▶ **REQUIRED ACTION**
All of the data below should be output exactly as given.

───── TASK INPUT

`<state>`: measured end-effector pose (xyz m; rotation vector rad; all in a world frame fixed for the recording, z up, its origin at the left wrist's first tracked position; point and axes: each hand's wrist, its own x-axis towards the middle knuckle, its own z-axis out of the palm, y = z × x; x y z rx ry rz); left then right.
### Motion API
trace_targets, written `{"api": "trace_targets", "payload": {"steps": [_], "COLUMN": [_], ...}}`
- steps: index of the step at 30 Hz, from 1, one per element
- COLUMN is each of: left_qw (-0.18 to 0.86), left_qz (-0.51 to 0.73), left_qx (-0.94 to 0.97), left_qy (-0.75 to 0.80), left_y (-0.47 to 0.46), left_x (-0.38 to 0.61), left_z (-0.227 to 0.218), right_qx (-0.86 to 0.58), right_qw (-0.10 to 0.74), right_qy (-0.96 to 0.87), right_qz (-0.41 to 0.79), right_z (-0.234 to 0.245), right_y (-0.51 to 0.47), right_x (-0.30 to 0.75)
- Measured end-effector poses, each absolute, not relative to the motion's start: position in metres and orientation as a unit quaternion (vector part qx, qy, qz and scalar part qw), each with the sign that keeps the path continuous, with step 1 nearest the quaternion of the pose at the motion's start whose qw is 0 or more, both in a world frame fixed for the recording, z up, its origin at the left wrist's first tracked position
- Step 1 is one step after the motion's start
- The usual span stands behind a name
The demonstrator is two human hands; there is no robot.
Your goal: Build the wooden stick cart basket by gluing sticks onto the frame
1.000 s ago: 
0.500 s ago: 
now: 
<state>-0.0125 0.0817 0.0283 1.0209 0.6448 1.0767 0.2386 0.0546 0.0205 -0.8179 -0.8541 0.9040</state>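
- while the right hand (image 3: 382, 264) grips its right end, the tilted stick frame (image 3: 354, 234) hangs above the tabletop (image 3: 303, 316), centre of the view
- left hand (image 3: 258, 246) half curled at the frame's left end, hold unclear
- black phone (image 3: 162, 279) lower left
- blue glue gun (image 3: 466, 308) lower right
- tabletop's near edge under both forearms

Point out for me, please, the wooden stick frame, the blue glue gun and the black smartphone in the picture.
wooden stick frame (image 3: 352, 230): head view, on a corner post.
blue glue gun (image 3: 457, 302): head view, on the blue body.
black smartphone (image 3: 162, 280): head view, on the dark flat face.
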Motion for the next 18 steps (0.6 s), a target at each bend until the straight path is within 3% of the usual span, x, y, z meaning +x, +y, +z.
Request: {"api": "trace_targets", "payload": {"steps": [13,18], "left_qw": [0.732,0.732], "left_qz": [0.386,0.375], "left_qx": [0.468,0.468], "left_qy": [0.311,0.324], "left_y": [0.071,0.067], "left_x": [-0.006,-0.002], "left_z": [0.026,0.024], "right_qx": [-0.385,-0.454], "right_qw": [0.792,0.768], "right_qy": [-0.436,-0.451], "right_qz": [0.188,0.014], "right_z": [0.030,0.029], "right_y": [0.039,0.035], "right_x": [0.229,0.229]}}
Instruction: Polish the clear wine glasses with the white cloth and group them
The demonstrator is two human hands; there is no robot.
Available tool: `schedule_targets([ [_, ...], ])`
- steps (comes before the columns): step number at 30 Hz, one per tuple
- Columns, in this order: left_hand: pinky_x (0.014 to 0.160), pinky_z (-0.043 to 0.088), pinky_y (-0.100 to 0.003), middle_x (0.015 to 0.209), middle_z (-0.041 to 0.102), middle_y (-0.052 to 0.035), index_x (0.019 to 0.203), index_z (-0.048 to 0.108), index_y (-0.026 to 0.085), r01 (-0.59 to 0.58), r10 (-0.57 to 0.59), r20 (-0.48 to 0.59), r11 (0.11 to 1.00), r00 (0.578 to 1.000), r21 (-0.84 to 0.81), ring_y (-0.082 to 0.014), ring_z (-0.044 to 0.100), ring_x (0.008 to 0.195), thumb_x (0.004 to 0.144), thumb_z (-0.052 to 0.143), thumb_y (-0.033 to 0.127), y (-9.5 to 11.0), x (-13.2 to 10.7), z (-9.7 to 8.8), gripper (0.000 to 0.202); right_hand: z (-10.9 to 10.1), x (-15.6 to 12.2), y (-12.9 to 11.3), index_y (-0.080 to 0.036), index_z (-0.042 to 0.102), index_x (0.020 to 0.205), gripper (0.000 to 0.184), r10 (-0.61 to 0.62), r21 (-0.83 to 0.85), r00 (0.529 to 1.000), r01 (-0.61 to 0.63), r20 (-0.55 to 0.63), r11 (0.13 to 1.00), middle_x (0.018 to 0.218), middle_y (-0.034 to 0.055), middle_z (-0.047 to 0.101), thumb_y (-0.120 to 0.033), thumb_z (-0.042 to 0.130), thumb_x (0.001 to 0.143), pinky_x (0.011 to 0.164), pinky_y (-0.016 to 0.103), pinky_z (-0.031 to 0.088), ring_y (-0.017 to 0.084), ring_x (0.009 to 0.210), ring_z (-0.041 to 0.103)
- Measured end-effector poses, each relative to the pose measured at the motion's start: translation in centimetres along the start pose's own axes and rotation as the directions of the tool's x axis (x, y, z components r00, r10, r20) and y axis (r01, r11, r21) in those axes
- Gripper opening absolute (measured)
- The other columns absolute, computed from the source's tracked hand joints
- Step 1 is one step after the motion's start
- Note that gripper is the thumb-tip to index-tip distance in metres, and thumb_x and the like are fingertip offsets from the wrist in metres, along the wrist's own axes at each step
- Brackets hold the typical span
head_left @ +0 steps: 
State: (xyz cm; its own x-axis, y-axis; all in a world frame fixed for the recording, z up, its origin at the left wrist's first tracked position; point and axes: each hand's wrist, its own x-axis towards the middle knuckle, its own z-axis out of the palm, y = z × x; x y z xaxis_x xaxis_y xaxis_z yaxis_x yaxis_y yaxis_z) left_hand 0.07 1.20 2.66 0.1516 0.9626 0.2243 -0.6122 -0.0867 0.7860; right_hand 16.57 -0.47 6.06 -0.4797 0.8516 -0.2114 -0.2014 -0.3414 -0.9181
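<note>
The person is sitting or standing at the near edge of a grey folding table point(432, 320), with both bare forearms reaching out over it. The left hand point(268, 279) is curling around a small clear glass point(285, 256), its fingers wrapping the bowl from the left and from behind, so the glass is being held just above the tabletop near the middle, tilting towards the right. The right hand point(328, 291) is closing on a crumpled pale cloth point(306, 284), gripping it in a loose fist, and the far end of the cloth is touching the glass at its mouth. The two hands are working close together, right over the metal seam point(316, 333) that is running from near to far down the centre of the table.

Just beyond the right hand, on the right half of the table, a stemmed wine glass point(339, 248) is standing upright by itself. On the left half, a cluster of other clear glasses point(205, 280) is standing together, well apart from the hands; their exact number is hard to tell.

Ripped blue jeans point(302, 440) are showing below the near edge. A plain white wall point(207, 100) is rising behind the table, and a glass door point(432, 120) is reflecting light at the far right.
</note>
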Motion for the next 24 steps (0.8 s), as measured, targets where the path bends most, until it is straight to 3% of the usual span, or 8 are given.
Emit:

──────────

▶ **EXERCISE ANSWER**
`<state>`: measured end-effector pose (xyz m; rotation vector rad; all in a world frame fixed for the recording, z up, its origin at the left wrist's first tracked position; point and axes: each hand's wrist, its own x-axis towards the middle knuckle, its own z-axis out of the palm, y = z × x; x y z rx ry rz); left then right.
### Motion API
trace_targets, written `{"api": "trace_targets", "payload": {"steps": [_], "COLUMN": [_], ...}}`
- steps: index of the step at 30 Hz, from 1, one per element
- COLUMN is each of: left_qw (-0.18 to 0.86), left_qz (-0.51 to 0.73), left_qx (-0.94 to 0.97), left_qy (-0.75 to 0.80), left_y (-0.47 to 0.46), left_x (-0.38 to 0.61), left_z (-0.227 to 0.218), right_qx (-0.86 to 0.58), right_qw (-0.10 to 0.74), right_qy (-0.96 to 0.87), right_qz (-0.41 to 0.79), right_z (-0.234 to 0.245), right_y (-0.51 to 0.47), right_x (-0.30 to 0.75)
- Measured end-effector poses, each absolute, not relative to the motion's start: position in metres and orientation as a unit quaternion (vector part qx, qy, qz and scalar part qw), each with the sign that keeps the path continuous, with step 1 nearest the quaternion of the pose at the motion's start whose qw is 0 or more, both in a world frame fixed for the recording, z up, its origin at the left wrist's first tracked position
- Step 1 is one step after the motion's start
- The usual span stands behind a name
The demonstrator is two human hands; there is no robot.
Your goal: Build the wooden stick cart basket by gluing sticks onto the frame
1.000 s ago: 
0.500 s ago: 
now: 
<state>-0.0125 0.0817 0.0283 1.0209 0.6448 1.0767 0.2386 0.0546 0.0205 -0.8179 -0.8541 0.9040</state>
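- while the right hand (image 3: 382, 264) grips its right end, the tilted stick frame (image 3: 354, 234) hangs above the tabletop (image 3: 303, 316), centre of the view
- left hand (image 3: 258, 246) half curled at the frame's left end, hold unclear
- black phone (image 3: 162, 279) lower left
- blue glue gun (image 3: 466, 308) lower right
- tabletop's near edge under both forearms

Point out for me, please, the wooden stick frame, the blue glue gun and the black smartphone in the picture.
wooden stick frame (image 3: 352, 230): head view, on a corner post.
blue glue gun (image 3: 457, 302): head view, on the blue body.
black smartphone (image 3: 162, 280): head view, on the dark flat face.
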Motion for the next 18 steps (0.6 s), a target at each bend until the straight path is within 3% of the usual span, x, y, z meaning +x, +y, +z.
Request: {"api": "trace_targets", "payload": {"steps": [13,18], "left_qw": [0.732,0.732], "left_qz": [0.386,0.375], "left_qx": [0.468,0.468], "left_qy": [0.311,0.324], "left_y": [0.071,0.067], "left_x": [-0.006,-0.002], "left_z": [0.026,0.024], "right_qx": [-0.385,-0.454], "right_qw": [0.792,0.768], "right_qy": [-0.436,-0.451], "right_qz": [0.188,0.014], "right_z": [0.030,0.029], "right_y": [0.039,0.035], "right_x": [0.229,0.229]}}
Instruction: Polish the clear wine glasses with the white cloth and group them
The demonstrator is two human hands; there is no robot.
Available tool: `schedule_targets([ [_, ...], ])`
- steps (comes before the columns): step number at 30 Hz, one per tuple
- Columns, in this order: left_hand: pinky_x (0.014 to 0.160), pinky_z (-0.043 to 0.088), pinky_y (-0.100 to 0.003), middle_x (0.015 to 0.209), middle_z (-0.041 to 0.102), middle_y (-0.052 to 0.035), index_x (0.019 to 0.203), index_z (-0.048 to 0.108), index_y (-0.026 to 0.085), r01 (-0.59 to 0.58), r10 (-0.57 to 0.59), r20 (-0.48 to 0.59), r11 (0.11 to 1.00), r00 (0.578 to 1.000), r21 (-0.84 to 0.81), ring_y (-0.082 to 0.014), ring_z (-0.044 to 0.100), ring_x (0.008 to 0.195), thumb_x (0.004 to 0.144), thumb_z (-0.052 to 0.143), thumb_y (-0.033 to 0.127), y (-9.5 to 11.0), x (-13.2 to 10.7), z (-9.7 to 8.8), gripper (0.000 to 0.202); right_hand: z (-10.9 to 10.1), x (-15.6 to 12.2), y (-12.9 to 11.3), index_y (-0.080 to 0.036), index_z (-0.042 to 0.102), index_x (0.020 to 0.205), gripper (0.000 to 0.184), r10 (-0.61 to 0.62), r21 (-0.83 to 0.85), r00 (0.529 to 1.000), r01 (-0.61 to 0.63), r20 (-0.55 to 0.63), r11 (0.13 to 1.00), middle_x (0.018 to 0.218), middle_y (-0.034 to 0.055), middle_z (-0.047 to 0.101), thumb_y (-0.120 to 0.033), thumb_z (-0.042 to 0.130), thumb_x (0.001 to 0.143), pinky_x (0.011 to 0.164), pinky_y (-0.016 to 0.103), pinky_z (-0.031 to 0.088), ring_y (-0.017 to 0.084), ring_x (0.009 to 0.210), ring_z (-0.041 to 0.103)
- Measured end-effector poses, each relative to the pose measured at the motion's start: translation in centimetres along the start pose's own axes and rotation as the directions of the tool's x axis (x, y, z components r00, r10, r20) and y axis (r01, r11, r21) in those axes
- Gripper opening absolute (measured)
- The other columns absolute, computed from the source's tracked hand joints
- Step 1 is one step after the motion's start
- Note that gripper is the thumb-tip to index-tip distance in metres, and thumb_x and the like are fingertip offsets from the wrist in metres, along the wrist's own axes at each step
- Brackets hold the typical span
head_left @ +0 steps: 
State: (xyz cm; its own x-axis, y-axis; all in a world frame fixed for the recording, z up, its origin at the left wrist's first tracked position; point and axes: each hand's wrist, its own x-axis towards the middle knuckle, its own z-axis out of the palm, y = z × x; x y z xaxis_x xaxis_y xaxis_z yaxis_x yaxis_y yaxis_z) left_hand 0.07 1.20 2.66 0.1516 0.9626 0.2243 -0.6122 -0.0867 0.7860; right_hand 16.57 -0.47 6.06 -0.4797 0.8516 -0.2114 -0.2014 -0.3414 -0.9181
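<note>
The person is sitting or standing at the near edge of a grey folding table point(432, 320), with both bare forearms reaching out over it. The left hand point(268, 279) is curling around a small clear glass point(285, 256), its fingers wrapping the bowl from the left and from behind, so the glass is being held just above the tabletop near the middle, tilting towards the right. The right hand point(328, 291) is closing on a crumpled pale cloth point(306, 284), gripping it in a loose fist, and the far end of the cloth is touching the glass at its mouth. The two hands are working close together, right over the metal seam point(316, 333) that is running from near to far down the centre of the table.

Just beyond the right hand, on the right half of the table, a stemmed wine glass point(339, 248) is standing upright by itself. On the left half, a cluster of other clear glasses point(205, 280) is standing together, well apart from the hands; their exact number is hard to tell.

Ripped blue jeans point(302, 440) are showing below the near edge. A plain white wall point(207, 100) is rising behind the table, and a glass door point(432, 120) is reflecting light at the far right.
</note>
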Motion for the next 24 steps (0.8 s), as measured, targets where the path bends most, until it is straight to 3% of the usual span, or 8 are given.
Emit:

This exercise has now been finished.